34. Elementary Asset Pricing Theory

34.1. Overview

This lecture summarizes the heart of applied asset-pricing theory.

From a single equation, we’ll derive

  • a mean-variance frontier

  • a single-factor model of excess returns on each member of a collection of assets

To do this, we use two ideas:

  • an asset pricing equation

  • a Cauchy-Schwartz inequality

For background and basic concepts, see our lecture orthogonal projections and their applications.

As a sequel to the material here, please see our lecture two modifications of mean-variance portfolio theory.

34.2. Key Equation

We begin with a key asset pricing equation:

(34.1)\[ E m R^i = 1 \]

for \(i=1, \ldots, I\) and where

\[\begin{split} \begin{aligned} m &=\text { stochastic discount factor } \\ R^{i} &= \text {random gross return on asset } i \\ E &\sim \text { mathematical expectation } \end{aligned} \end{split}\]

The random gross returns \(R^i\) and the scalar stochastic discount factor \(m\) live live in a common probability space.

[HR87] and [HJ91] explain how the existence of a scarlar stochastic discount factor that verifies equation (34.1) is implied by a law of one price that requires that all portfolios of assets that end up having the same payouts must have the same price.

They also explain how the absence of an arbitrage implies that the stochastic discount factor \(m \geq 0\).

34.3. Implications of Key Equation

We combine key equation (34.1) with a remark of Lars Peter Hansen that “asset pricing theory is all about covariances”.


Lars Hansen’s remark is a concise summary of ideas in [HR87] and [HJ91]. For other important foundations of these ideas, see [Ros76], [Ros78], [HK79], [Kre81], and [CR83].

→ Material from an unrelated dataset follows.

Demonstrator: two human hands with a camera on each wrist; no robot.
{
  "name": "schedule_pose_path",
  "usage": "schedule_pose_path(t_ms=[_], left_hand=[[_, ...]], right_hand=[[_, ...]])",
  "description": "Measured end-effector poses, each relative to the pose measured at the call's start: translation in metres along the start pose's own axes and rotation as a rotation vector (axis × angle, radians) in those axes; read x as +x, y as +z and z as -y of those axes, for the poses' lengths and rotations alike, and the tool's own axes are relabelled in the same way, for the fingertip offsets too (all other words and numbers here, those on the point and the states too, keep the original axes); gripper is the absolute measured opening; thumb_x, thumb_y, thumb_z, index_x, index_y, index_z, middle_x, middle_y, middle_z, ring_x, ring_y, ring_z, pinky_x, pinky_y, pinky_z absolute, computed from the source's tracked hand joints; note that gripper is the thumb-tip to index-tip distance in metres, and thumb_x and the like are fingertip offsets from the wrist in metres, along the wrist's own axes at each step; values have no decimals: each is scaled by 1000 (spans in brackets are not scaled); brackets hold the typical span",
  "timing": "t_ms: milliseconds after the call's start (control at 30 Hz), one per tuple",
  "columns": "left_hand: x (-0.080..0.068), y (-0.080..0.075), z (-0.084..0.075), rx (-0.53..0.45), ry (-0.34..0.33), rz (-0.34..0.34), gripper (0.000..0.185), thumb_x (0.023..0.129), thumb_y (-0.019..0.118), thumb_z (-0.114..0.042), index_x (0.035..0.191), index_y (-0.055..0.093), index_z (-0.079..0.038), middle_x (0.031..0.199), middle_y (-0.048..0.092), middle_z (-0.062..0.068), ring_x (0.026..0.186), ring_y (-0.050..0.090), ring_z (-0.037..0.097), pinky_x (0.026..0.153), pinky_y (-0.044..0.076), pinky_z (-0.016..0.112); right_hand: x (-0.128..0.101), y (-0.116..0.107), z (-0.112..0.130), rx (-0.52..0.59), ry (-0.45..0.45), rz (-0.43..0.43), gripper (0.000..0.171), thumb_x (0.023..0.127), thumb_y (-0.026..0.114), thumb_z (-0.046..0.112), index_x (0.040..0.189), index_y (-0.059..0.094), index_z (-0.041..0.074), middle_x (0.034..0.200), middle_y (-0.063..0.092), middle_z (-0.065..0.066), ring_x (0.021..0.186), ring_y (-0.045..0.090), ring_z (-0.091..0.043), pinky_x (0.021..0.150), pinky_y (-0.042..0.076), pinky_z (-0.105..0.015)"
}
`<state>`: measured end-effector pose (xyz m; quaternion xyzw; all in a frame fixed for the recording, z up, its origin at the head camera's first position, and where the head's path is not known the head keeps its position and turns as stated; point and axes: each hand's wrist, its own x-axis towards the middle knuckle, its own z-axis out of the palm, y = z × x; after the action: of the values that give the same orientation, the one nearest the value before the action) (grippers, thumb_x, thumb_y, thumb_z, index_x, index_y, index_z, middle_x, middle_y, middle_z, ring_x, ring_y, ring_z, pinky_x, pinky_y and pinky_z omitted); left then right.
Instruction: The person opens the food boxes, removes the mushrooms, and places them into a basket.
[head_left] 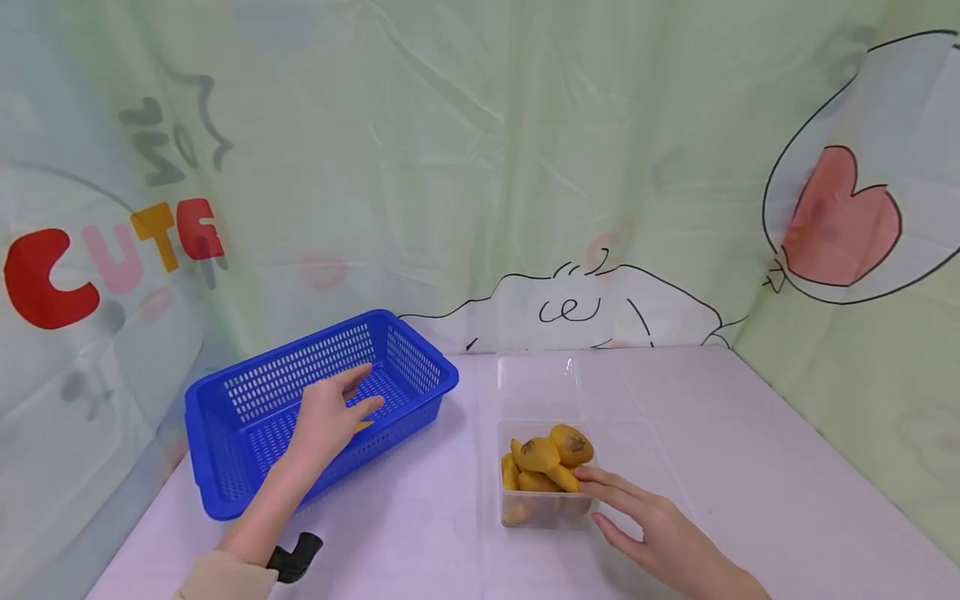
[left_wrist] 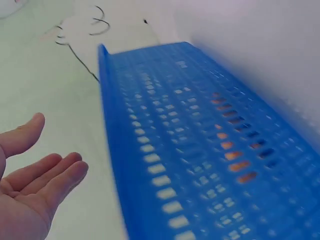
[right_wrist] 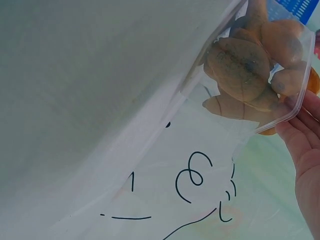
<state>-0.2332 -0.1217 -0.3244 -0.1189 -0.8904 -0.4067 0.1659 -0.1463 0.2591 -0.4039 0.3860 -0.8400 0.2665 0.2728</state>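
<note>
A clear plastic box (head_left: pixel 545 510) on the table holds several small yellow fruits (head_left: pixel 538 455) that look like mangoes, some with brown blotches. My right hand (head_left: pixel 651 527) is at the box's right side, its extended fingertips at the rim beside the fruit, the thumb apart. In the right wrist view its fingers reach the rim of the tilted-looking box. Above a blue perforated basket (head_left: pixel 420 408), my left hand (head_left: pixel 327 417) has thumb and fingers spread. Nothing lies between them in the left wrist view (left_wrist: pixel 45 185). Yellow bits show behind that hand, and orange patches (left_wrist: pixel 240 165) through the basket's slots.
The box's clear lid (head_left: pixel 538 373) stands up at the back of the box. Behind the white table (head_left: pixel 675 433) hang pale printed curtains (head_left: pixel 450 167). A black item (head_left: pixel 298 557) shows at my left wrist.
</note>
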Motion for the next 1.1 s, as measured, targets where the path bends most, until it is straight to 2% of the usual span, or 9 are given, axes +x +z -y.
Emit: schedule_pose_path(t_ms=[267,500,600,833,1000,1100], left_hand=[[-7,11,-24,-13,154,-5,53,71,80,-12,119,61,-2,117,61,16,103,60,31,83,50,40],[-7,26,-39,11,253,-2,52,70,81,-15,118,63,-5,112,64,11,97,63,26,79,53,39],[-7,34,-45,-15,290,15,51,70,81,-13,117,63,-3,112,64,11,97,63,27,80,52,36],[-12,61,-64,-84,305,154,51,75,77,-11,121,59,-1,119,60,13,105,59,29,81,51,34],[-17,88,-68,-48,397,280,49,75,76,-11,120,59,0,119,60,12,102,60,29,83,51,31],[-22,102,-69,-37,453,382,48,75,76,-10,119,60,0,118,61,10,103,60,25,85,49,26]], right_hand=[[-1,0,-1,1,-5,2,47,77,73,3,121,59,5,123,57,-6,110,56,-17,90,38,-10],[0,-1,1,9,-11,6,46,77,72,2,121,59,4,123,57,-7,111,55,-18,91,38,-10],[0,-1,1,7,-15,5,45,78,72,2,121,59,4,123,57,-7,111,55,-18,91,37,-10],[-1,-2,1,1,-4,5,45,77,72,2,121,60,5,124,57,-7,110,55,-19,91,38,-10],[-1,-3,2,10,3,24,49,75,73,0,122,59,6,124,57,-7,111,55,-19,91,37,-9],[-1,-2,1,21,-7,32,50,76,72,0,123,58,6,125,56,-8,112,55,-19,91,37,-10]])
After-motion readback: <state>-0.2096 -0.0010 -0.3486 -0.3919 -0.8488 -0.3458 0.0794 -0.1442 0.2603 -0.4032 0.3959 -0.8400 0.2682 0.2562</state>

By that remark, Lars Hansen meant that interesting restrictions can be deduced by recognizing that \(E m R^i\) is a component of the covariance between \(m \) and \(R^i\) and then using that fact to rearrange key equation (34.1).

Let’s do this step by step.

First note that the definition \(\operatorname{cov}\left(m, R^{i}\right) = E (m - E m)(R^i - E R^i) \) of a covariance implies that

\[ E m R^i = E m E R^{i}+\operatorname{cov}\left(m, R^{i}\right) \]

Substituting this result into key equation (34.1) gives

(34.2)\[ 1 = E m E R^{i}+\operatorname{cov}\left(m, R^{i}\right) \]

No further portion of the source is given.